Itu adalah kanvas. Tidak banyak, mungkin lima atau enam. Lukisan cat minyak. Mereka kacau, bersemangat, dan sangat kuat. Salah satunya menunjukkan wajah wanita berteriak, warna-warna terdistorsi dalam nuansa ungu dan kuning, rasa sakitnya hampir terdengar. Yang lain adalah lanskap kota malam, tetapi alih-alih lampu kota, jendela-jendela bangunan tampak seperti mata kosong, dan langit adalah pusaran merah dan hitam. Sapuan kuasnya tebal, mencolok, penuh dengan energi mentah dan tak terkendali. Itu bukan karya seorang amatir. Itu adalah jiwa Joana yang terpampang di kanvas.
"Nak…" Marta berbisik, tercengang. "Anda memiliki bakat yang luar biasa. Pernahkah Anda menunjukkan ini kepada siapa pun?"
Joana menggelengkan kepalanya, tatapannya terpaku pada layar ponsel, seolah-olah dia melihat karya-karya itu untuk pertama kalinya. "Tidak. Dan saya juga tidak mau. Ini hanya… hobi." Mariza membiarkan saya menggunakan studionya.
"Mariza?" Pertanyaan Beatrice rendah, hampir kasual, tetapi ujung baja dalam suaranya tidak salah lagi. "Siapa Mariza?"
Kecemburuan datang begitu alami, begitu naluriah, sehingga Beatrice hampir tidak mencatatnya sebagai seperti itu. Itu hanyalah kebutuhan mendesak untuk mengetahui siapa yang berbagi dunia rahasia itu dengan Joana.
"Mariza adalah guru menggambar dan melukis dengan cat minyak. Ibu dari teman saya." Joana menjawab, merasakan nada dalam suara Beatrice, tetapi memilih untuk tidak bereaksi. Tidak di sana. Tidak di depan Marta.
"Hm." hanya itu yang bisa dikatakan Beatrice.
Marta, di sisi lain, benar-benar kagum, tidak menyadari arus bawah yang melewati antara dua wanita lainnya.
"Joana, ini lebih dari sekadar hobi. Ini adalah bakat. Kanvas-kanvas ini… mereka berbicara. Mereka berteriak. Anda perlu melakukan sesuatu dengan ini."

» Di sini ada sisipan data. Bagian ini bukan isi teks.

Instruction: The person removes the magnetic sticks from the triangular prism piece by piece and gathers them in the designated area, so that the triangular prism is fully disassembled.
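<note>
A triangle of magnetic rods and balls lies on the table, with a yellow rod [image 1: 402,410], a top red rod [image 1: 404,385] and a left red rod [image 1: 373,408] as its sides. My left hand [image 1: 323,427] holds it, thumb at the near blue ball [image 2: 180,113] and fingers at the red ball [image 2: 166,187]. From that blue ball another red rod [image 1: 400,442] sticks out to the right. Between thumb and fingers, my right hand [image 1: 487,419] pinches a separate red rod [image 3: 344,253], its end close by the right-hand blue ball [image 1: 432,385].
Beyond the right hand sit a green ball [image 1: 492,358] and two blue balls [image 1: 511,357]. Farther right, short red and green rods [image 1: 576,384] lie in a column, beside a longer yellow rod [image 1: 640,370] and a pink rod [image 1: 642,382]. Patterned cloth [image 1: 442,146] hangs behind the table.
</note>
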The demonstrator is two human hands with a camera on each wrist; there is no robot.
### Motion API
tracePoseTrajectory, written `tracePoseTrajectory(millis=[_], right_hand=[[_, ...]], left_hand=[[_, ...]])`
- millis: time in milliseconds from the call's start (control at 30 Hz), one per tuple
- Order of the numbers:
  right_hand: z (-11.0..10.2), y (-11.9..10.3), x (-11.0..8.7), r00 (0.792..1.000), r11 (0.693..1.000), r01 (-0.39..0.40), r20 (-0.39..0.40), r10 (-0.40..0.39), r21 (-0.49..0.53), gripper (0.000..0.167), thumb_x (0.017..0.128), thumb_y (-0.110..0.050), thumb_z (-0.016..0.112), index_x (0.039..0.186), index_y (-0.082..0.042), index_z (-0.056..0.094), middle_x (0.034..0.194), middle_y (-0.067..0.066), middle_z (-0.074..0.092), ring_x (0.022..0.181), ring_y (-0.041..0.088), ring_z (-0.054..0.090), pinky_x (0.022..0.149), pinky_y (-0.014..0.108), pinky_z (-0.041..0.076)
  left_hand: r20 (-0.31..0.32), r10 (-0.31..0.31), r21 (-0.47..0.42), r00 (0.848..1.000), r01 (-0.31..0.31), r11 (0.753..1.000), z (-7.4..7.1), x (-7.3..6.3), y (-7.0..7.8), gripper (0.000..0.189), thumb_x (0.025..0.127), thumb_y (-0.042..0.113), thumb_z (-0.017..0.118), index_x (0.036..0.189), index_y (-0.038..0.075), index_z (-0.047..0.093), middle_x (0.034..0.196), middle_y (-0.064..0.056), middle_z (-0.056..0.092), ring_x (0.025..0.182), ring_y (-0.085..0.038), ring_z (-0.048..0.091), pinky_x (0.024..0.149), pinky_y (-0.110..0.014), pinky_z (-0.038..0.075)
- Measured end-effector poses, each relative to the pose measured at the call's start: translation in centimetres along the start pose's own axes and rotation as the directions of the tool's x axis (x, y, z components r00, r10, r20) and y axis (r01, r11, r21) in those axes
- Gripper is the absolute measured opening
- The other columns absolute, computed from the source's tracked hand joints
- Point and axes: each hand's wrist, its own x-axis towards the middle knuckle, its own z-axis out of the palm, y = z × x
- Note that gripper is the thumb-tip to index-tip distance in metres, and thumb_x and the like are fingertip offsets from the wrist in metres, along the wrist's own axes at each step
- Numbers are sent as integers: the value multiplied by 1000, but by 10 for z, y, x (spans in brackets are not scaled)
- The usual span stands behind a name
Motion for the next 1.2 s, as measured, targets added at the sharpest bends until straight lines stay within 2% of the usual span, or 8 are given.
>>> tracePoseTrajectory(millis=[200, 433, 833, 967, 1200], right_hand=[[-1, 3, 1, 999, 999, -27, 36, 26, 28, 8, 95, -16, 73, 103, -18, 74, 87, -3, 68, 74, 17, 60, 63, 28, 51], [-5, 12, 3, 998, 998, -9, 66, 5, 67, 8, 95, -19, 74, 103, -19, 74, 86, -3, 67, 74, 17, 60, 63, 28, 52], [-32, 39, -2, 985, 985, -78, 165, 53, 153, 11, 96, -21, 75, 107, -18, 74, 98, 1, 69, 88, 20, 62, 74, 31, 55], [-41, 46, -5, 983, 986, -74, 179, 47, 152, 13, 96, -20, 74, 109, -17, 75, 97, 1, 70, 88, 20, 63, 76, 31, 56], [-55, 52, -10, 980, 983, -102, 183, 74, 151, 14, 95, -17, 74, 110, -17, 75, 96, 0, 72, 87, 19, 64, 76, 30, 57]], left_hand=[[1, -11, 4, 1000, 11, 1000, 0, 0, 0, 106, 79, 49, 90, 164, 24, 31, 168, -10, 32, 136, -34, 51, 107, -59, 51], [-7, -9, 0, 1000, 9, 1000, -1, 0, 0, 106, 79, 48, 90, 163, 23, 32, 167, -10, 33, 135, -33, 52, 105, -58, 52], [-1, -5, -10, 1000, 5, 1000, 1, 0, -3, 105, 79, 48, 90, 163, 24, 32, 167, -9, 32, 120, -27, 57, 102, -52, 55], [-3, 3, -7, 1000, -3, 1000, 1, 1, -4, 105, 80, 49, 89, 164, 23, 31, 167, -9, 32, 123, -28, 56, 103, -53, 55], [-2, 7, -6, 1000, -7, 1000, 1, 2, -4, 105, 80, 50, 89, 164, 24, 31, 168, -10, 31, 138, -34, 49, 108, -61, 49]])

Joana menyimpan ponsel, gerakan itu mengakhiri pameran. "Mungkin suatu hari nanti. Untuk saat ini, mereka hanya untuk saya. Dan untuk Mariza."
Penyebutan nama itu lagi seperti jarum kecil di harga diri Beatrice. Dia, yang menganggap dirinya sebagai pusat alam semesta Joana dalam beberapa hari terakhir, tiba-tiba mendapati dirinya sebagai penonton aspek kehidupan wanita muda itu yang sama sekali tidak dia ketahui. Aspek yang Joana bagikan dengan wanita lain. Seorang wanita yang lebih tua. Seorang guru seni. Citra mental yang terbentuk adalah instan dan tidak diinginkan, dan rasa pahit kecemburuan naik melalui tenggorokannya sekali lagi.